A journalist writing a Cumbrian article about hate crimes used an unfortunate choice of words when he said: “The UK’s decision to leave the EU coincided with a spike in hate crimes across Cumbria…”
It was not a coincidence, it was the straightforward fact that moronic, malevolent racists used the referendum result as a facile and wicked excuse to hurt other people. End of story.
Another part of the equation undoubtedly involves the fact that in the past few years the UK Government has caused vicious financial cuts on all police forces, as a result of which the number of officers everywhere has been seriously reduced – more racist trouble, less officers to help reduce or prevent it. This already is a sign of things to come, such as the current pervasive increase in road deaths in Britain when, for over thirty years we have been one of the equal two top countries for road safety in the world, largely as a result of excellent standards of enforcement (one of the vital “3E’s” of road-death reduction). Again, far fewer officers means bigger problems – in this case more deaths.
Finally, may I add that if the do-gooders or perhaps the social workers of this world want to say that it’s not good for the police to think of certain people as being – say – “moronic, malevolent racists,” it is important that they remember that expertise in this field is multi-disciplinary and requires that police knowledge and experience be given just as much weight as their own beliefs or skills.
This month (February 2017) Cumbria magazine has published a much-shortened chapter from my novel – ‘My Cup Runneth Over’ – and next month they are kindly adding a review of the whole book.
Clearly, a book about being a young police officer stationed at a town in the stunningly beautiful Lake District National Park in the north-west corner of England has interest for British folks who know the Lake District but it has also been written to appeal to people from other countries, too – particularly those of you from the USA, where I have lived for over ten years.
Is this another example of the so-called, cultural ‘British Invasion’ in the USA? I’d like to think so but as this is my first novel it would be silly of me to actually believe that. I have, however, had the delightful good fortune to have had the style and humour of my novel repeatedly compared to the wonderful books by the famous veterinary surgeon James Herriot.
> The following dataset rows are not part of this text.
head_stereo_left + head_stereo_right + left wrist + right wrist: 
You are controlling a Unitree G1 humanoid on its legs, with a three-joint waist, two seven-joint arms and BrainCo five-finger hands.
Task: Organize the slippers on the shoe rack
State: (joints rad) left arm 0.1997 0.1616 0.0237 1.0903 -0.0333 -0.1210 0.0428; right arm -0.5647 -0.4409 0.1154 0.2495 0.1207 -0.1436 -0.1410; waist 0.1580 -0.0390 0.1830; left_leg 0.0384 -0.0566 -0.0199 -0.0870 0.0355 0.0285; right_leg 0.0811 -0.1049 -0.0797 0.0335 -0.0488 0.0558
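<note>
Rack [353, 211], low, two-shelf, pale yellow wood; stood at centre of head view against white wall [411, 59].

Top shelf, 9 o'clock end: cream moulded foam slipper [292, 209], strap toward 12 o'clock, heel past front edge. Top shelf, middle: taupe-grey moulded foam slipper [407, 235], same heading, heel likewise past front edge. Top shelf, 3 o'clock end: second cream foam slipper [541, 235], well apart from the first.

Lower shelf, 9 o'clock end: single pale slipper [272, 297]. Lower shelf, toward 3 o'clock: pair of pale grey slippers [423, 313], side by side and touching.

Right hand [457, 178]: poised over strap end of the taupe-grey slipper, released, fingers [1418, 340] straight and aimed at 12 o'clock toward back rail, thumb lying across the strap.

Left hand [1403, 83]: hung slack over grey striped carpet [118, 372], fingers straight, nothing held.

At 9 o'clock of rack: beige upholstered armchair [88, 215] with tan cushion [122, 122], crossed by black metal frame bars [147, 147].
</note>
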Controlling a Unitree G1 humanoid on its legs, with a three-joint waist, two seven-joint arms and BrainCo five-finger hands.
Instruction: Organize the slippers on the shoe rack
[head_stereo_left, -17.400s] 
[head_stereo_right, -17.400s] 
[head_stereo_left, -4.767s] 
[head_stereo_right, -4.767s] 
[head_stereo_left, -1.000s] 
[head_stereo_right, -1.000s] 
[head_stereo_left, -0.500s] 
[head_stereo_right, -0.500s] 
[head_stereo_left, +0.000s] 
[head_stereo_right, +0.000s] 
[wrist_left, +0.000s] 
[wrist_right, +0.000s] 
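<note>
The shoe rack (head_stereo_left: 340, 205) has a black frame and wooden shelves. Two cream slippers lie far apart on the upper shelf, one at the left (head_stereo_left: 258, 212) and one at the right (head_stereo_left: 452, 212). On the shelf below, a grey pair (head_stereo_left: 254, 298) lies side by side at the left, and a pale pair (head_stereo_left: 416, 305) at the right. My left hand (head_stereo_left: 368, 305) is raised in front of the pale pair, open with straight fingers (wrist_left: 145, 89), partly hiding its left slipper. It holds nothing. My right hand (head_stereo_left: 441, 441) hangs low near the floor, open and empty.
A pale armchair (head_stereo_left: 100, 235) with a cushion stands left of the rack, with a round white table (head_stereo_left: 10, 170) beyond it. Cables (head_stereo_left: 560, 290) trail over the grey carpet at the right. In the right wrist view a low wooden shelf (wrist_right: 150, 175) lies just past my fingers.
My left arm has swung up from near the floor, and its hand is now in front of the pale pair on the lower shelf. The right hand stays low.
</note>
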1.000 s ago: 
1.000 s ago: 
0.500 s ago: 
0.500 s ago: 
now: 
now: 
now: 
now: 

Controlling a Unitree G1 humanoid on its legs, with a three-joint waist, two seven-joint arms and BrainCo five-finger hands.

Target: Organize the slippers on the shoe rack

Remembering as well that even today the vast majority of British police officers do not carry lethal weapons, the novel offers a great insight into how such unarmed officers can operate in general safety and it also gives a great insight into rural life in England’s second-largest and most scenic county – home of the famed ‘Lakes Poets’ such as William Wordsworth.
Dialect and police jargon are included in the writing but they are carefully explained in glossaries on the website – see the link below – so nobody need struggle to understand these fascinating cultural aspects. (The Lakeland dialect, for example, is strongly based upon Old Norse, from Viking times.)
And then, of course, there’s the crime aspect! Naturally, none of the crimes or criminals in the book are actual events or real people, but each has been developed from my own lengthy experience in the police and the events are therefore very true-to-life and accurate in terms of police procedure back in the 1970s where the story is set.